# WHAT YOU HAVE TO DO:
What is needed is an exact copy of the data that follows.

# INPUT DATA:
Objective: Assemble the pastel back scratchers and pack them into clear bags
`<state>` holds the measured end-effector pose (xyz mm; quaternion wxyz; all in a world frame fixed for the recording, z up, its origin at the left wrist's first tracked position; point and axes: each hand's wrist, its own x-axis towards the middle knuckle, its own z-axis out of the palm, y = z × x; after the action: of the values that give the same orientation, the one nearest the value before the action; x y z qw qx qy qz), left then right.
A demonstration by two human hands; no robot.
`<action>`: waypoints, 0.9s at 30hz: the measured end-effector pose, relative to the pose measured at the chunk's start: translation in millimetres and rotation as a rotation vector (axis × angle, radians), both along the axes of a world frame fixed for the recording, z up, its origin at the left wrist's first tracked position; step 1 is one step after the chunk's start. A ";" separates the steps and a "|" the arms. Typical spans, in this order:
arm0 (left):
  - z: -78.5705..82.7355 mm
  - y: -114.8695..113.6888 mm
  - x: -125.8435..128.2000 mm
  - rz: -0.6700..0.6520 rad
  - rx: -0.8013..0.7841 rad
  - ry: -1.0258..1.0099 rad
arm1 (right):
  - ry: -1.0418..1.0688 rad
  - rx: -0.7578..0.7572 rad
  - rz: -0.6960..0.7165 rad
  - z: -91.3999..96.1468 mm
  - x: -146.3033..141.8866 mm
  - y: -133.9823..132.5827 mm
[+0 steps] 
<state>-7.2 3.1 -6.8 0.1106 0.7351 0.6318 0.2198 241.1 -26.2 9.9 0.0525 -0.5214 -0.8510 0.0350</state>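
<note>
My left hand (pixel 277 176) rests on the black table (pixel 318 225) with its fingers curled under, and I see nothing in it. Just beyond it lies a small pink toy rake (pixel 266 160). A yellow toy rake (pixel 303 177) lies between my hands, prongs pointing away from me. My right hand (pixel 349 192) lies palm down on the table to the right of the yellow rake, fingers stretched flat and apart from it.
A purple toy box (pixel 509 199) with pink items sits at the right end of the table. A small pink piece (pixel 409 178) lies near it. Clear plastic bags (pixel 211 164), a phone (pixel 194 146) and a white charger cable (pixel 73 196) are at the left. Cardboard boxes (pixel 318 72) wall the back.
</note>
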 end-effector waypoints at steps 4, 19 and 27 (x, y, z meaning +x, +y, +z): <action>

# EXPECTED ANSWER:
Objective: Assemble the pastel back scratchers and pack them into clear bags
`<state>` holds the measured end-effector pose (xyz mm; quaternion wxyz; all in a world frame fixed for the recording, z up, its origin at the left wrist's first tracked position; point and axes: each hand's wrist, its own x-axis towards the middle knuckle, its own z-axis out of the palm, y = z × x; after the action: of the values that give the same orientation, the one nearest the value before the action; x y z qw qx qy qz), left then right.
A demonstration by two human hands; no robot.
`<action>`: waypoints, 0.9s at 30hz: the measured end-effector pose, relative to the pose measured at the chunk's start: translation in millimetres and rotation as a rotation vector (axis × angle, radians), both along the axes of a world frame fixed for the recording, z up, its origin at the left wrist's first tracked position; step 1 is one step after the chunk's start. A ";" separates the steps and a "|" the arms. Typical spans, in this order:
arm0 (left):
  - z: -78.5705..82.7355 mm
  - y: -114.8695..113.6888 mm
  - x: -125.8435..128.2000 mm
  - rz: -0.6700..0.6520 rad
  - rx: -0.8013..0.7841 rad
  - ry: -1.0258..1.0099 rad
arm1 (right):
  - ry: -1.0418..1.0688 rad
  - rx: -0.7578..0.7572 rad
  - rz: -0.6960..0.7165 rad
  - z: -91.3999..96.1468 mm
  - x: -146.3033..141.8866 mm
  - y: -133.9823..132.5827 mm
[+0 steps] 
<state>-7.2 3.1 -6.8 0.1106 0.7351 0.6318 0.2198 241.1 -26.2 9.9 0.0525 -0.5214 -0.8510 0.0350</state>
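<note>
My left hand (pixel 277 176) rests on the black table (pixel 318 225) with its fingers curled under, and I see nothing in it. Just beyond it lies a small pink toy rake (pixel 266 160). A yellow toy rake (pixel 303 177) lies between my hands, prongs pointing away from me. My right hand (pixel 349 192) lies palm down on the table to the right of the yellow rake, fingers stretched flat and apart from it.
A purple toy box (pixel 509 199) with pink items sits at the right end of the table. A small pink piece (pixel 409 178) lies near it. Clear plastic bags (pixel 211 164), a phone (pixel 194 146) and a white charger cable (pixel 73 196) are at the left. Cardboard boxes (pixel 318 72) wall the back.
</note>
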 end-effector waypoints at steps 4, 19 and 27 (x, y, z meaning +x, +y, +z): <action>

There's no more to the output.